# Recharging Savinelli balsam filters...



## Bryant (Mar 9, 2010)

I picked up a nice Savinelli Roma with the light colored lucite stem. It came with that pack of balsam filters which I've been told most people don't bother with. So I smoked it with the filter and without. Either way is fine but the balsam does tend to leave the bowl dryer which can add to the life of the pipe. Problem is the balsam gets saturated and is only good for a bowl or two. So I pull the filter then dropped it in a shallow cup of Scotch (my cure all) overnight. Just let it float around and the Scotch pulls the oils absorbed in the balsam but also sanitizes it. Then let the balsam air dry overnight. I've managed to keep about five filters in rotation and the system works great. Prior to which I was just throwing out the filters after a couple bowls.


----------



## Mister Entertainer (Oct 7, 2009)

I have never used the filter in any of my pipes, but that is interesting that it would keep the pipe drier.

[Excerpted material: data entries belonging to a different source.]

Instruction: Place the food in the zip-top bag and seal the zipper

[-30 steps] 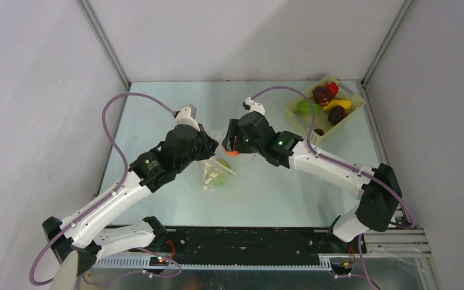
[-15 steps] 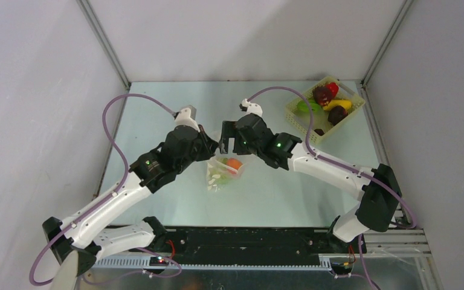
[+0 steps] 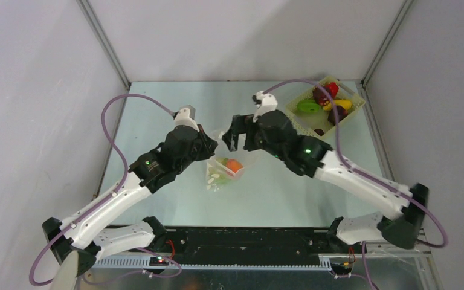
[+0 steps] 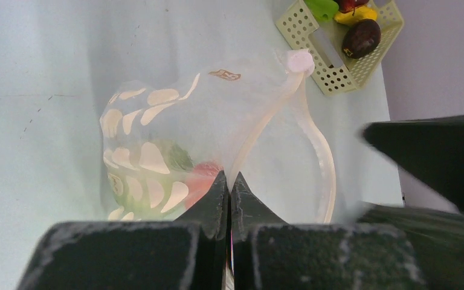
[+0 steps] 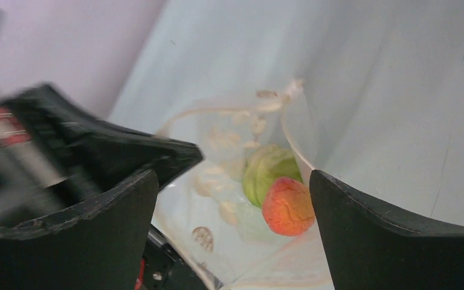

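Left gripper point(image 4: 229, 184) pressed together, pinching zip-top bag point(image 4: 157, 133) at its zipper point(image 4: 317, 145). Bag mid-table, its near end hidden behind the left fingers point(image 4: 208, 208). Right gripper point(image 5: 232, 181) spread wide, empty, just above the bag. Orange food point(image 5: 288, 206) and green food point(image 5: 270, 169) inside, blurred. Other food point(image 3: 329, 99) in basket point(image 3: 302, 125), far right.

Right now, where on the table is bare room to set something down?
Bare table lies far left, behind the left arm, and in front of the zip-top bag, toward the near edge. The middle is crowded: left end effector and right end effector meet at the bag. The basket fills the far right corner.
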### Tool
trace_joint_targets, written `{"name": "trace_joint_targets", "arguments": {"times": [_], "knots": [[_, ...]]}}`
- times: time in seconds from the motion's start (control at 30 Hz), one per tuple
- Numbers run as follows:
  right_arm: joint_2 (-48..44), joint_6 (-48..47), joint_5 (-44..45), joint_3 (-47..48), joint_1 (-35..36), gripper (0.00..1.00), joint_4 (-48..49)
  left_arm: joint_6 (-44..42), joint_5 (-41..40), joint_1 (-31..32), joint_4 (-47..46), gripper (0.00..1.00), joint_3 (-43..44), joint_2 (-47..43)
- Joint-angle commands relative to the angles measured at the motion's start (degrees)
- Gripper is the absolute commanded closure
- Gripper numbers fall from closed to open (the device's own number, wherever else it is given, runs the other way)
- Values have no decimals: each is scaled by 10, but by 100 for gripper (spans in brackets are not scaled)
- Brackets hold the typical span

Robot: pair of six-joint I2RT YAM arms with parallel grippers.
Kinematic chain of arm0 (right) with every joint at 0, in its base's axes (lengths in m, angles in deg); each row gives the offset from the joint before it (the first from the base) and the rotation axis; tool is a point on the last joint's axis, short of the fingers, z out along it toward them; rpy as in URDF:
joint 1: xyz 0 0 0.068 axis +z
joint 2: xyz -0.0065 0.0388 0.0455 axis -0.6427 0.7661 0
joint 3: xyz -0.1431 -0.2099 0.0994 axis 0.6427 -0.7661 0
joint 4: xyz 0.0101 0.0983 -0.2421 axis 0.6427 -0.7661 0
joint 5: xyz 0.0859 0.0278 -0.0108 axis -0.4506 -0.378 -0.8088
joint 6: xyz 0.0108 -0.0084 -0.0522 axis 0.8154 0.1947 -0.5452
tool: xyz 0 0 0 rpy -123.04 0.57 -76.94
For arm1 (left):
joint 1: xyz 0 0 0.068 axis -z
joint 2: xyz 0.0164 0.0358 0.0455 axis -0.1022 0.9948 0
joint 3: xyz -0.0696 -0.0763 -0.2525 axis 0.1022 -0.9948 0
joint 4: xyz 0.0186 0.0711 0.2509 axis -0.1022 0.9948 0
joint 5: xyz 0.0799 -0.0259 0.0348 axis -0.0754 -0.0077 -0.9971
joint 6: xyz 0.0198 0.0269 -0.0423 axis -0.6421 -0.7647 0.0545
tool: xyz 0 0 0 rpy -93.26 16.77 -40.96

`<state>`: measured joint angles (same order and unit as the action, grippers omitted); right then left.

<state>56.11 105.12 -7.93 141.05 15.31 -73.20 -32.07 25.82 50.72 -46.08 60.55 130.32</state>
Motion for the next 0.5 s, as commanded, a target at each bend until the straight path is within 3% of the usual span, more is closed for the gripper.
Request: {"name": "trace_joint_targets", "arguments": {"times": [0.0,0.13,0.3,0.37,0.47], "knots": [[-92,-66,11,-9,-6,1,51,9,-4,-3,-19,100,-1,-16],[-131,-83,4,-17,-79,1,21,5,-7,-3,-22,100,0,-16],[-125,-126,-55,-34,-269,1,30,-5,-3,-3,-16,100,5,-19],[-108,-185,-81,-47,-332,1,75,-7,-6,-3,-10,100,6,-21],[-69,-345,-172,-63,-428,1,157,-10,-15,-3,4,100,7,-27]]}}
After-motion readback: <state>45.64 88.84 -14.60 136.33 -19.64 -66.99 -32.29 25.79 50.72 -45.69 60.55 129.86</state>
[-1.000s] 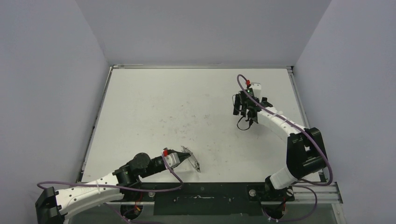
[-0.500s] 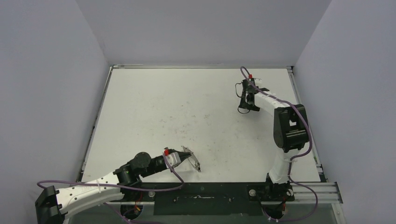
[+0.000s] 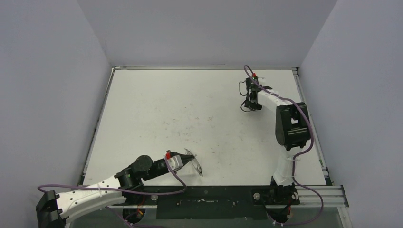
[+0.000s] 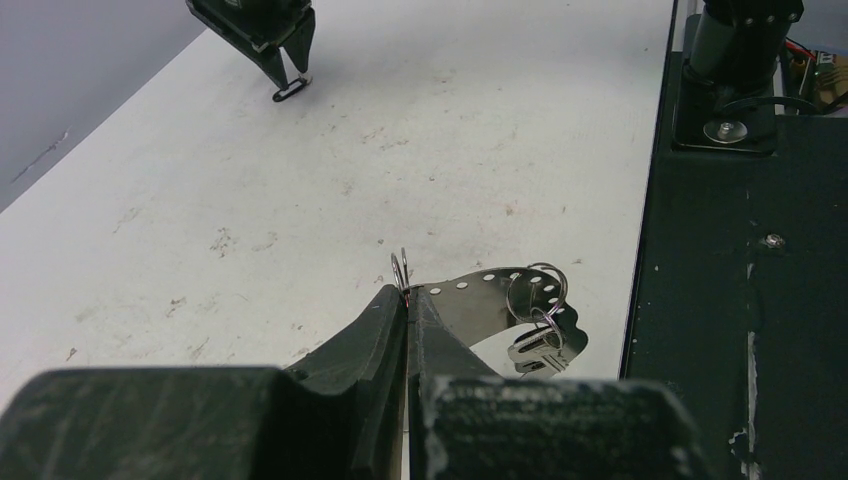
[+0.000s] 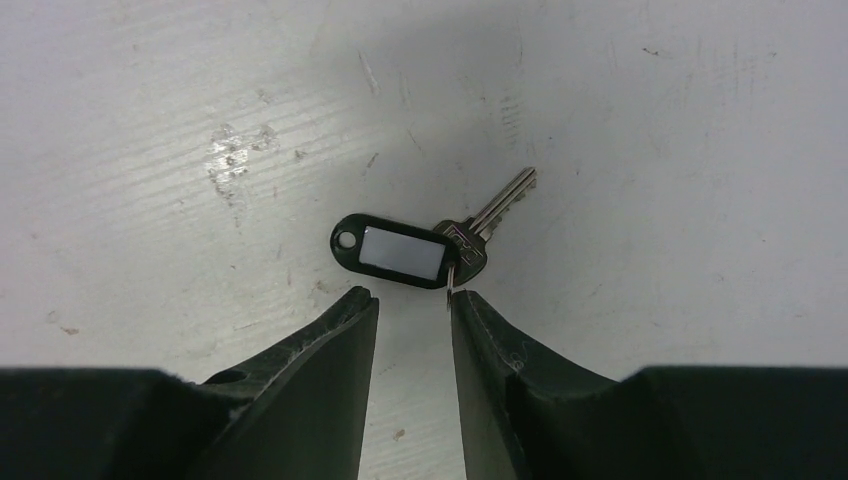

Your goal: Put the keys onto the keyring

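Left claw (image 4: pixel 405 300) clamped tight on keyring (image 4: pixel 482 291); right claw (image 5: pixel 413 300) parted (narrow gap only) just beside keys (image 5: pixel 400 252) lying on worktop (image 5: pixel 650 150).

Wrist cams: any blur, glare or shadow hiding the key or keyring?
Right wrist: key and black tag sharp, evenly lit, a faint shadow above them. Left wrist: keyring in focus, small glints, left gripper dark and soft. Top external: both too small to resolve.

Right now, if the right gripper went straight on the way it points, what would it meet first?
The black tag joined to the key, lying just beyond the right gripper on the table; depth is unclear.
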Controlling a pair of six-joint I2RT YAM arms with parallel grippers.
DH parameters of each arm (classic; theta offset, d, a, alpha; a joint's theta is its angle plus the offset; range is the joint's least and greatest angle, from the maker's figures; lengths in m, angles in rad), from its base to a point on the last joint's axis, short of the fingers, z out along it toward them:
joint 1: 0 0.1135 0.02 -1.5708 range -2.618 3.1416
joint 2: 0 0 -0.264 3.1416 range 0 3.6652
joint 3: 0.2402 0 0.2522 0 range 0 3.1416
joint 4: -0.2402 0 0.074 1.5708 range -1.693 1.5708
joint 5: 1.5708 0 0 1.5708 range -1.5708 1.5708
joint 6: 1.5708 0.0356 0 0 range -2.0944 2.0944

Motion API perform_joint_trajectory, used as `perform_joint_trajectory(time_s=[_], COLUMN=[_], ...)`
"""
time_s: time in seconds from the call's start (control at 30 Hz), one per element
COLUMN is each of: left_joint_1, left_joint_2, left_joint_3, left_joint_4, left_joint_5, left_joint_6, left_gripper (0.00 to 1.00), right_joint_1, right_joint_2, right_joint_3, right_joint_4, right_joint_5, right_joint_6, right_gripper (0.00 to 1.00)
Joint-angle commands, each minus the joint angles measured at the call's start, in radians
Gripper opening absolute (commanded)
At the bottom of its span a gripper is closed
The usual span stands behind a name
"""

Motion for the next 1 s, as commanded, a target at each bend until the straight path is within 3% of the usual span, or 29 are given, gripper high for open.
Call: perform_joint_trajectory(time_s=[0.0,0.13,0.33,0.47,0.67,0.97], left_joint_1=[0.0,0.0,0.0,0.0,0.0,0.0], left_joint_2=[-0.001,0.0,-0.001,0.0,-0.001,-0.008], left_joint_3=[0.038,0.033,0.035,0.036,0.044,0.056], left_joint_4=[0.031,0.035,0.035,0.034,0.016,-0.016], left_joint_5=[0.017,0.016,0.012,0.014,0.018,0.017], left_joint_6=[0.002,0.002,0.005,0.007,0.007,0.008], left_gripper=[0.0,0.0,0.0,0.0,0.0,0.0], right_joint_1=[-0.011,-0.016,-0.022,-0.027,-0.029,-0.021], right_joint_2=[0.033,0.057,0.062,0.065,0.058,-0.057], right_joint_3=[0.04,0.057,0.052,0.054,0.056,0.008], right_joint_4=[-0.014,-0.028,-0.019,-0.013,-0.015,-0.036], right_joint_5=[0.033,0.057,0.062,0.062,0.06,0.019], right_joint_6=[-0.001,0.001,-0.001,-0.002,-0.006,-0.028], right_gripper=[0.35,0.35,0.23,0.23,0.0,0.0])
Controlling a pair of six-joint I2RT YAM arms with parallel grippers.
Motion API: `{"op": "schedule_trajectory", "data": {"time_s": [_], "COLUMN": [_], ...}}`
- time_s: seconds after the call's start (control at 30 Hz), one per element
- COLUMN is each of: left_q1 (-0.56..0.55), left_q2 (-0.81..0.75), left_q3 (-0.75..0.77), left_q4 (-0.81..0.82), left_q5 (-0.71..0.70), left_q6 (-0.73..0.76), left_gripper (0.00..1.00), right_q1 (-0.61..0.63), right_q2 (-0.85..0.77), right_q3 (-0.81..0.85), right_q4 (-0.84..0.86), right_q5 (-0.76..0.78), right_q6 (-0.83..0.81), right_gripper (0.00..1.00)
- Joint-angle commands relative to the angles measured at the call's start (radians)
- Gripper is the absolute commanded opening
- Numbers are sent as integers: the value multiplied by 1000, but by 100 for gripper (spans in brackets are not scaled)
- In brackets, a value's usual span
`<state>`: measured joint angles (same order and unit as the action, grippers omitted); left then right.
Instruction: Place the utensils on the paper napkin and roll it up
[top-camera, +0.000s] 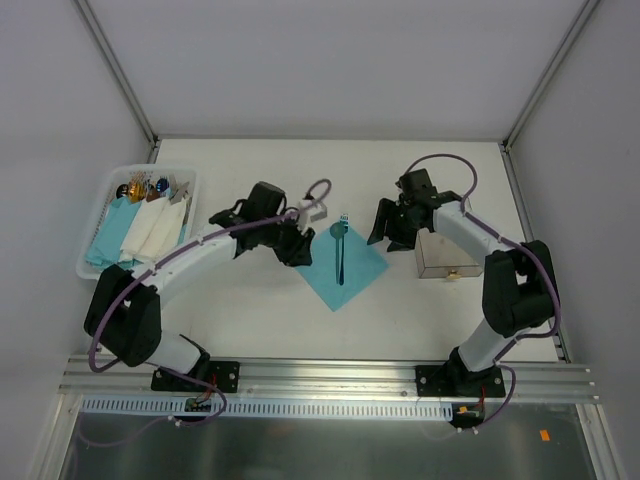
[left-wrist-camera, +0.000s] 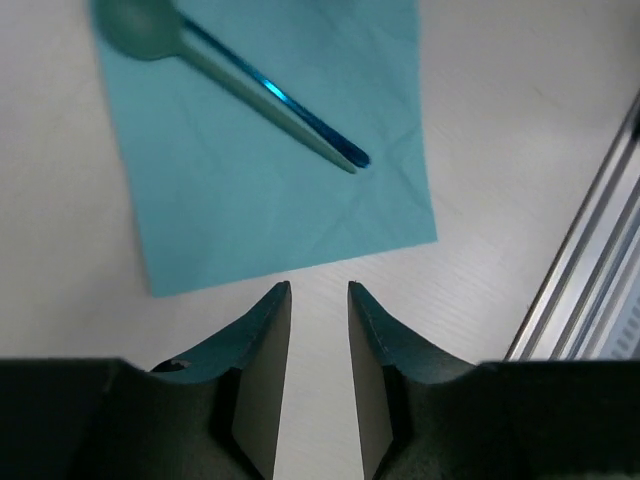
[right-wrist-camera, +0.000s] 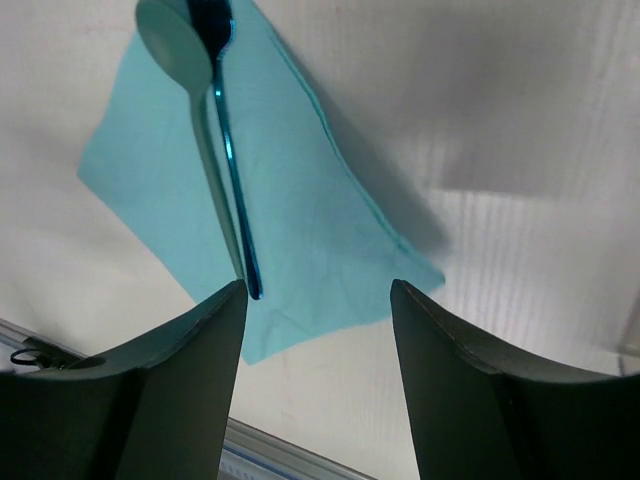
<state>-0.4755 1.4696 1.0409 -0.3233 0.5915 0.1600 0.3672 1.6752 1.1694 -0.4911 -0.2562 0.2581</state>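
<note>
**Two utensils on the napkin, both grippers empty beside it**

The teal paper napkin (top-camera: 342, 268) lies flat on the white table (top-camera: 250, 310), turned like a diamond, between the two arms. The utensils lie on it side by side, touching along their handles: a pale teal spoon (top-camera: 338, 233) and a darker blue utensil (top-camera: 343, 255) whose head is too small to identify.

The left gripper (top-camera: 298, 250) sits at the napkin's left corner. In its wrist view the fingers (left-wrist-camera: 268, 340) stand slightly parted, with bare table in the gap. The right gripper (top-camera: 385, 232) is off the right corner, its fingers (right-wrist-camera: 215, 340) spread wide around nothing.

A beige metal box (top-camera: 443, 258) stands just right of the right gripper, near the napkin but not touching it. At the far left, a white basket (top-camera: 150, 168) holds teal napkin bundles (top-camera: 112, 235), white bundles (top-camera: 150, 228) and some shiny bits (top-camera: 148, 186) at the back. An aluminium rail (top-camera: 330, 375) runs along the near edge.
</note>
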Motion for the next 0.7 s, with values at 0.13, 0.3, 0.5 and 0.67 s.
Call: {"op": "schedule_trajectory", "data": {"time_s": [0.13,0.3,0.5,0.67], "left_q1": [-377,-472,-540,-581], "left_q2": [-55,4,8,27], "left_q3": [-90,-110,-194,-261], "left_q4": [-79,-48,88,215], "left_q5": [-248,-243,-309,-354], "left_q6": [481,568,628,642], "left_gripper": [23,23,27,30], "right_q1": [-62,-73,-79,-80], "right_q2": [-121,-131,-126,-124], "right_q3": [-10,-7,-11,-13], "right_q4": [-61,-64,-63,-61], "right_q5": [41,-1,-21,-28], "right_q6": [-43,-39,-37,-36], "right_gripper": [62,62,61,61]}}
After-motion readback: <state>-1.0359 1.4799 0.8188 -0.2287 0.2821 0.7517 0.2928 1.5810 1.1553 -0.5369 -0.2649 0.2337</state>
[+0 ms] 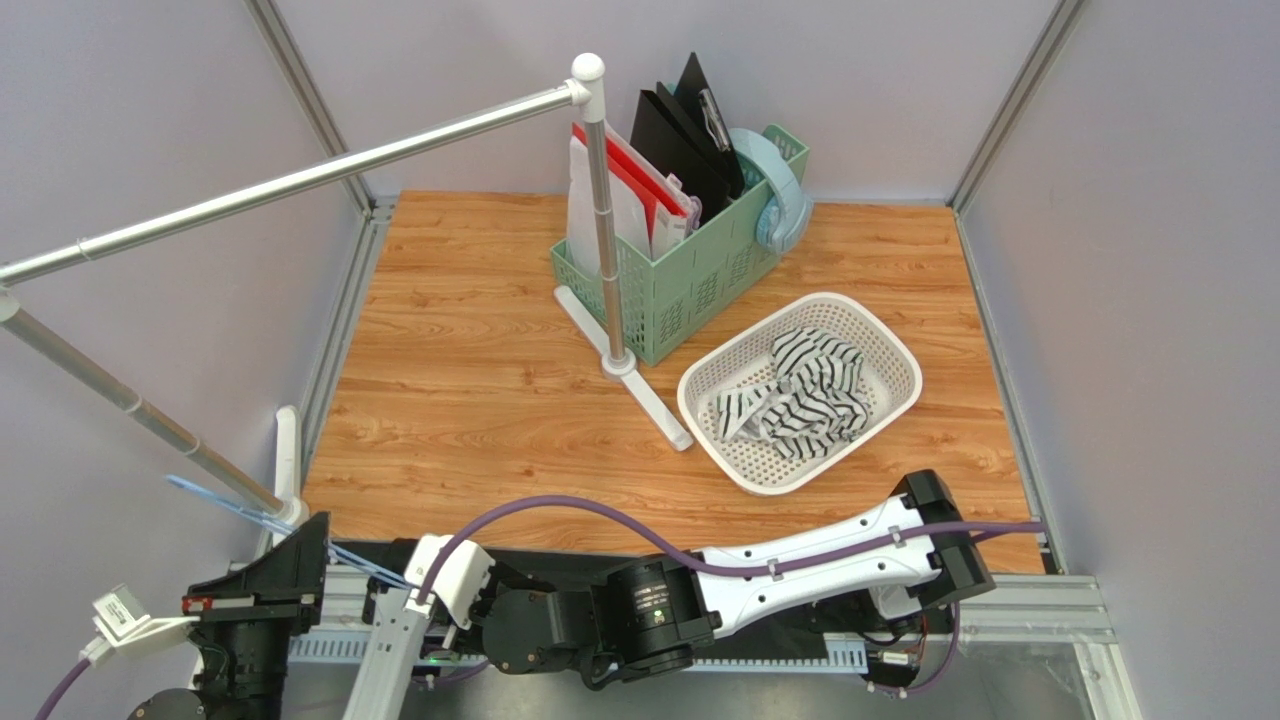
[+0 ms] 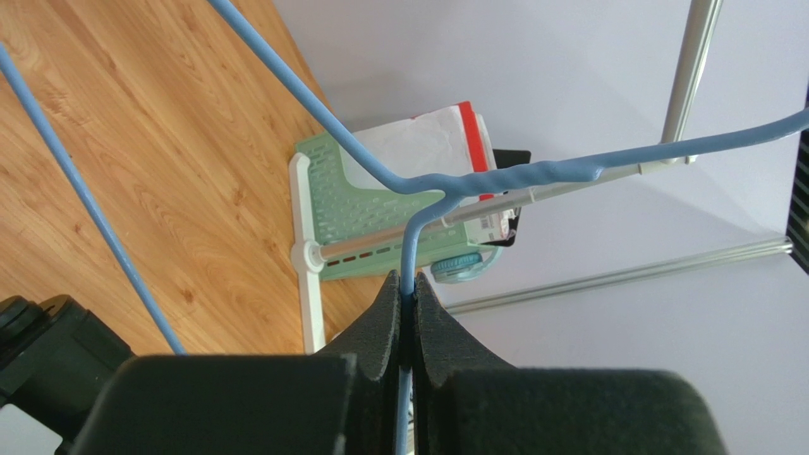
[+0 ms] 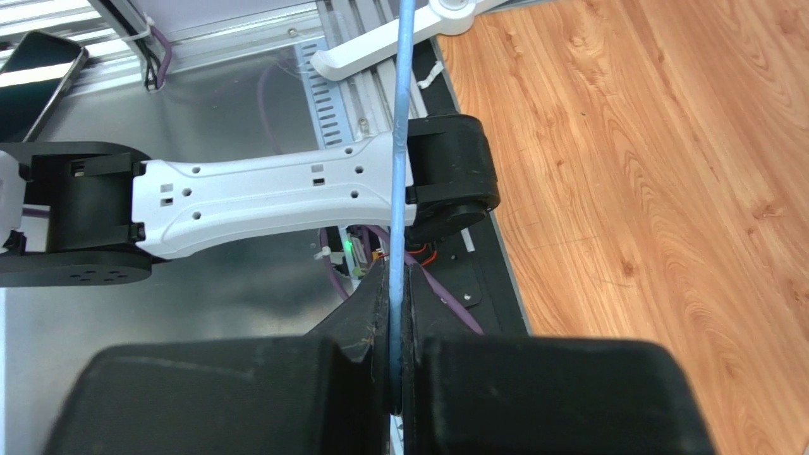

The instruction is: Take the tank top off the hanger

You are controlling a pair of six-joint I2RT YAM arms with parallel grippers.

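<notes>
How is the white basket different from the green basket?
The white basket is low and rounded, while the green basket is taller and boxy. The white basket holds the crumpled striped tank top, while the green basket holds folders standing upright. Both have walls full of little holes, and both stand on the wooden table.

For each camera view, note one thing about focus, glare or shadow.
Top external: even light, faint shadows by the white basket. Left wrist: the hanger sharp, the left gripper dark and featureless. Right wrist: glare on the metal bench, the right gripper equally dark.
</notes>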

The scotch treatment is very ingenious, recycling is always a good thing. :rockon:


----------



## GuitarDan (Nov 26, 2009)

Balsam is a conifer tree that would make your smoke taste like pine.

Balsa is a very lightweight deciduous tree that is used for making kites, poor quality guitars, and pipe filters.


----------



## indigosmoke (Sep 1, 2009)

...and model airplanes. Seriously though, I like the Sav balsa filter system. I usually throw them out after two bowls or after one if I switch tobacco blends.


----------



## GuitarDan (Nov 26, 2009)

Why not save the used filters to make a baccy-plane?


----------



## indigosmoke (Sep 1, 2009)

GuitarDan said:


> Why not save the used filters to make a baccy-plane?


I've known some guys who could probably do that.

Seriously, when I run out of filters I'm just going to cut up some 1/4" balsa triangle stock I have and make my own filters. Not that the filters are very expensive, but I can get several feet of balsa stock for the price of a pack of filters at my local hobby shop.


----------



## plexiprs (Nov 18, 2005)

Please tell me that you do _*NOT*_ drink the Scotch ...........


----------



## Bryant (Mar 9, 2010)

A bunch of wise guys eh'...


No I don't drink the Scotch that I use to cure the bowls, wipe down the bowls, or recharge the balsam filters. The Scotch is my choice for working my pipes, it cleans, it disinfects, it removes oil, and it's fun to drink.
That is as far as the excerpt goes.